A microcomputer is a small, relatively inexpensive computer having a central processing unit (CPU) made out of a single integrated circuit microprocessor. The computer also includes memory and input/output (I/O) circuitry together mounted on a printed circuit board (PCB). Microcomputers became popular in the 1970s and 1980s with the advent of increasingly powerful microprocessors such as the MOS Technology 6502, Zilog Z80, and Intel 8088. The predecessors to these computers, mainframes and minicomputers, were comparatively much larger and more expensive.

Many microcomputers (when equipped with a keyboard and screen for input and output) are also personal computers (in the generic sense). An early use of the term "personal computer" in 1962 predates microprocessor-based designs. (See "Personal Computer: Computers at Companies" reference below). A "microcomputer" used as an embedded control system may have no human-readable input and output devices. "Personal computer" may be used generically or may denote an IBM PC compatible machine.
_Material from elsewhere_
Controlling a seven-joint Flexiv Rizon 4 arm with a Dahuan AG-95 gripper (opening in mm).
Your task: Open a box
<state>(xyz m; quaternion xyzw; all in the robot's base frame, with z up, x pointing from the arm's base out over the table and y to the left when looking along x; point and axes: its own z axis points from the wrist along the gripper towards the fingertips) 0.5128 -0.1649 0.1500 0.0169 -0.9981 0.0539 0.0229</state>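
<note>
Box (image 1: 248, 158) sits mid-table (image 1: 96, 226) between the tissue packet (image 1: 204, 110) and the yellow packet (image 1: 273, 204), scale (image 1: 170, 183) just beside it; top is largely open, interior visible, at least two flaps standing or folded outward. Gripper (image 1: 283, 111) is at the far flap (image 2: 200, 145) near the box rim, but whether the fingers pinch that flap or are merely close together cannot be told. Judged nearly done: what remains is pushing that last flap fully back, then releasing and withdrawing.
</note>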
The abbreviation "micro" was common during the 1970s and 1980s, but has since fallen out of common usage.

== Origins ==
The term microcomputer came into popular use after the introduction of the minicomputer, although Isaac Asimov used the term in his short story "The Dying Night" as early as 1956 (published in The Magazine of Fantasy and Science Fiction in July that year). Most notably, the microcomputer replaced the many separate components that made up the minicomputer's CPU with one integrated microprocessor chip.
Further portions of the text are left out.